Task prompt:
For this exercise, the reply is the listing below, reproduced exactly.

Information shown:
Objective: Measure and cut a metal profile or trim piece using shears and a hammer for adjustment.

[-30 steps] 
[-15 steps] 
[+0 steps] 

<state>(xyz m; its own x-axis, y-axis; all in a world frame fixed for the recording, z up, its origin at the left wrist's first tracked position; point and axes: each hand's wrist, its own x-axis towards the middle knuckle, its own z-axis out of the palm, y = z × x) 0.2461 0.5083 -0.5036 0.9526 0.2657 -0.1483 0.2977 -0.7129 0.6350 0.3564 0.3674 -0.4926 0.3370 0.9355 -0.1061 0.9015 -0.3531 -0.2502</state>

Output of the task:
Objective: Measure and cut a metal profile or trim piece using shears and a hammer for adjustment.

[-30 steps] 
[-15 steps] 
[+0 steps] 

<state>(xyz m; its own x-axis, y-axis; all in a world frame fixed for the recording, z up, its origin at the left wrist's first tracked position; point and axes: each hand's wrist, its own x-axis towards the middle knuckle, its own z-axis out of the palm, y = z × x) 0.2461 0.5083 -0.5036 0.9526 0.2657 -0.1483 0.2977 -0.7129 0.6350 0.3564 0.3674 -0.4926 0.3370 0.9355 -0.1061 0.9015 -0.3531 -0.2502</state>

Nothing else is needed to complete the exercise.